Try it.
Can you pull out each line of the data below that includes the word "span"?

──────

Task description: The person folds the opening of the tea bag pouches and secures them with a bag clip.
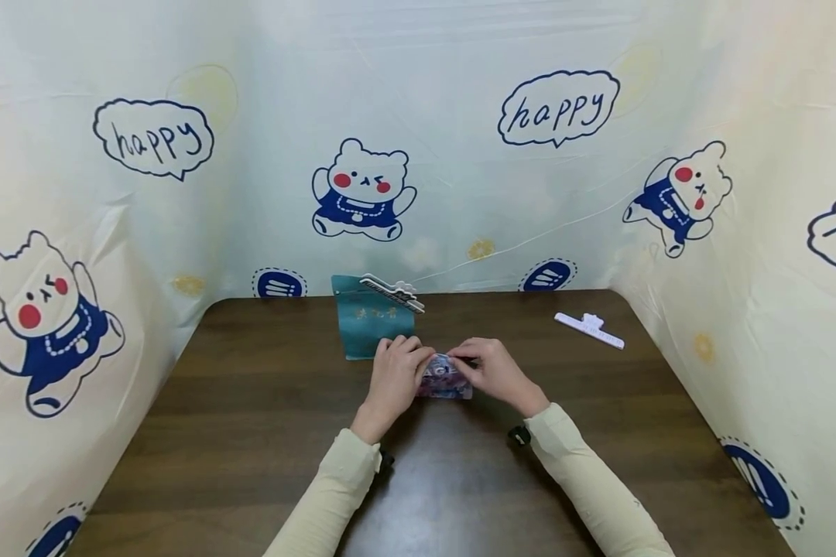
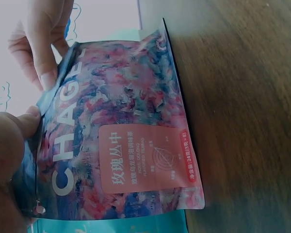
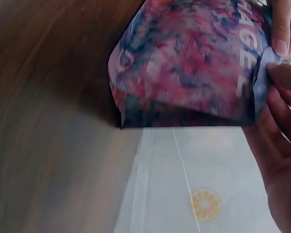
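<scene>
A pink and blue tea pouch with a painted floral print stands upright on the table between the hands. White letters and a pink label show on its front in the left wrist view. My left hand pinches one side of the pouch's top edge, thumb on the near face. At the other side of that edge my right hand pinches it between thumb and fingers. The top edge looks folded over in both wrist views. Parts of the fingers behind the pouch are hidden.
Behind the left hand stands a teal pouch with a black-and-white sealing clip across its top. A white sealing clip lies at the right on the brown wooden table. Printed cloth hangs around the table.
</scene>
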A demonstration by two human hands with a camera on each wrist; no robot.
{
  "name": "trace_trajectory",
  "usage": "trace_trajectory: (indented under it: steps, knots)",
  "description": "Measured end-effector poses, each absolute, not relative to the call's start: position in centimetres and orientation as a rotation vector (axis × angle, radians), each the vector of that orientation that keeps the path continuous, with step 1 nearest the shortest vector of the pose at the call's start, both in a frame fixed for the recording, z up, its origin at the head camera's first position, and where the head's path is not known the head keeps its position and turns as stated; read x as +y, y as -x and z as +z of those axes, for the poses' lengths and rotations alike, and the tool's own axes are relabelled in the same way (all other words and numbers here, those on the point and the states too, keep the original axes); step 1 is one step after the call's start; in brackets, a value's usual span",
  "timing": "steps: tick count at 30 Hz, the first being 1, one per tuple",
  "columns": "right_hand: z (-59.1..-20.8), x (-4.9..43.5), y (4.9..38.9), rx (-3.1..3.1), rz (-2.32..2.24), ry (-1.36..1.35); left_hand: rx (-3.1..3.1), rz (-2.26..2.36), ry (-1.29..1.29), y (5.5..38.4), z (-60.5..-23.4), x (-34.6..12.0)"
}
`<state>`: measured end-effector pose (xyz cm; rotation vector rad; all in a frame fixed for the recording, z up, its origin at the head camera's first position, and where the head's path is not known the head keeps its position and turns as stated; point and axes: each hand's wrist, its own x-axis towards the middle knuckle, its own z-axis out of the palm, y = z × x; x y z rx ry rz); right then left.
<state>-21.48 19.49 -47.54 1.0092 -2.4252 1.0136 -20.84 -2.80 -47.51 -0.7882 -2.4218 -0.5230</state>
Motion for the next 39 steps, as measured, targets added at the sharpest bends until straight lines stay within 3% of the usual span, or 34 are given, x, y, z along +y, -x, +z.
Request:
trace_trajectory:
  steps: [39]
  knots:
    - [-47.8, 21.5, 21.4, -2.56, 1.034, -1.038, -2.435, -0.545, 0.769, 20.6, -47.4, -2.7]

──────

Response box.
  "description": "Measured end-effector poses, each absolute, not relative to the call's start: position in centimetres and orientation as a rotation vector (axis × angle, radians), each the vector of that orientation that keeps the path continuous, with step 1 nearest the shortest vector of the pose at the call's start, both in a frame fixed for the recording, z up, its origin at the head camera's first position, and where the head's path is not known the head keeps its position and turns as stated; read x as +y, y as -x and z as +z of those axes, for the poses' lengths and rotations alike, and the tool's own axes are relabelled in the same way (all other words and numbers here, those on the point and the states too, keep the original axes); step 1 is one step after the call's start; in brackets, a value's usual span",
Motion for the next 39 steps, as measured, targets added at the sharpest bends until straight lines stay within 3% of the usual span, or 34 are given, x, y, z along +y, -x, +z.

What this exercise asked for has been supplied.